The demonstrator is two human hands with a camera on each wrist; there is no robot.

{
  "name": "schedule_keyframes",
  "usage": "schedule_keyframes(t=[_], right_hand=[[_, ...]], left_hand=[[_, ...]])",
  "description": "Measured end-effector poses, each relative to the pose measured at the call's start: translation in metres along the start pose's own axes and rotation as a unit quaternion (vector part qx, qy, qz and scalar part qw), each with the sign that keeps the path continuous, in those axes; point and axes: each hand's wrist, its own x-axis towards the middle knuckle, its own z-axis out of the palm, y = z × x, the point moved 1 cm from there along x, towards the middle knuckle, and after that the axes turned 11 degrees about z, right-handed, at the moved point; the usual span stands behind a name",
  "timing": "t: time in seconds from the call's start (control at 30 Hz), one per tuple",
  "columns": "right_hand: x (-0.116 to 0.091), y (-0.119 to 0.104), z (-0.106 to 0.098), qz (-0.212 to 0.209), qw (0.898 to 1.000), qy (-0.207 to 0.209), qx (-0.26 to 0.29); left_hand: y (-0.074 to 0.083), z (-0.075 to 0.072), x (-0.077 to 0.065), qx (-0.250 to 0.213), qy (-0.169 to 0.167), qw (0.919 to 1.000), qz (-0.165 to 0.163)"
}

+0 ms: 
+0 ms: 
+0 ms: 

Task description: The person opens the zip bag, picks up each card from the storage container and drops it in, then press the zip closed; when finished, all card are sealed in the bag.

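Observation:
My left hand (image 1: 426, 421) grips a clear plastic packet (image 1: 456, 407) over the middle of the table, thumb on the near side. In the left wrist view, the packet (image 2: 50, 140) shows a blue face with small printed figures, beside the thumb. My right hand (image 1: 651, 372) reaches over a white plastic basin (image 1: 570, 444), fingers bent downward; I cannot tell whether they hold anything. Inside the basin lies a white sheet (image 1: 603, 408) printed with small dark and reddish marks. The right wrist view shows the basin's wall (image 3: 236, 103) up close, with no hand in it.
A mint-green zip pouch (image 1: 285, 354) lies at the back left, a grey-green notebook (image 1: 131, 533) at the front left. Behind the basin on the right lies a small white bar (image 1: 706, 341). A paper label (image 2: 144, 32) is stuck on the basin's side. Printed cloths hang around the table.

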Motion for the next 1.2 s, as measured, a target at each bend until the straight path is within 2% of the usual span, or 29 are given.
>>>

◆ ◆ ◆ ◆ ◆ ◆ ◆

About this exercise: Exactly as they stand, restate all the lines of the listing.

Task solution:
The demonstrator is two human hands with a camera on each wrist; there is no robot.

{
  "name": "schedule_keyframes",
  "usage": "schedule_keyframes(t=[_], right_hand=[[_, ...]], left_hand=[[_, ...]])",
  "description": "Measured end-effector poses, each relative to the pose measured at the call's start: translation in metres along the start pose's own axes and rotation as a unit quaternion (vector part qx, qy, qz and scalar part qw), each with the sign that keeps the path continuous, in those axes; point and axes: each hand's wrist, its own x-axis towards the middle knuckle, its own z-axis out of the palm, y = z × x, the point moved 1 cm from there along x, towards the middle knuckle, and after that the axes turned 11 degrees about z, right-handed, at the moved point; the usual span stands behind a name",
  "timing": "t: time in seconds from the call's start (control at 30 Hz), one per tuple",
  "columns": "right_hand: x (-0.116 to 0.091), y (-0.119 to 0.104), z (-0.106 to 0.098), qz (-0.212 to 0.209), qw (0.898 to 1.000), qy (-0.207 to 0.209), qx (-0.26 to 0.29); left_hand: y (-0.074 to 0.083), z (-0.075 to 0.072), x (-0.077 to 0.065), qx (-0.250 to 0.213), qy (-0.169 to 0.167), qw (0.919 to 1.000), qz (-0.165 to 0.163)"
}

+0 ms: 
+0 ms: 
+0 ms: 

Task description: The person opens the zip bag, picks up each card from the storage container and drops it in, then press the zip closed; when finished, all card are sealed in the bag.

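Observation:
My left hand (image 1: 426, 421) grips a clear plastic packet (image 1: 456, 407) over the middle of the table, thumb on the near side. In the left wrist view, the packet (image 2: 50, 140) shows a blue face with small printed figures, beside the thumb. My right hand (image 1: 651, 372) reaches over a white plastic basin (image 1: 570, 444), fingers bent downward; I cannot tell whether they hold anything. Inside the basin lies a white sheet (image 1: 603, 408) printed with small dark and reddish marks. The right wrist view shows the basin's wall (image 3: 236, 103) up close, with no hand in it.
A mint-green zip pouch (image 1: 285, 354) lies at the back left, a grey-green notebook (image 1: 131, 533) at the front left. Behind the basin on the right lies a small white bar (image 1: 706, 341). A paper label (image 2: 144, 32) is stuck on the basin's side. Printed cloths hang around the table.
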
Motion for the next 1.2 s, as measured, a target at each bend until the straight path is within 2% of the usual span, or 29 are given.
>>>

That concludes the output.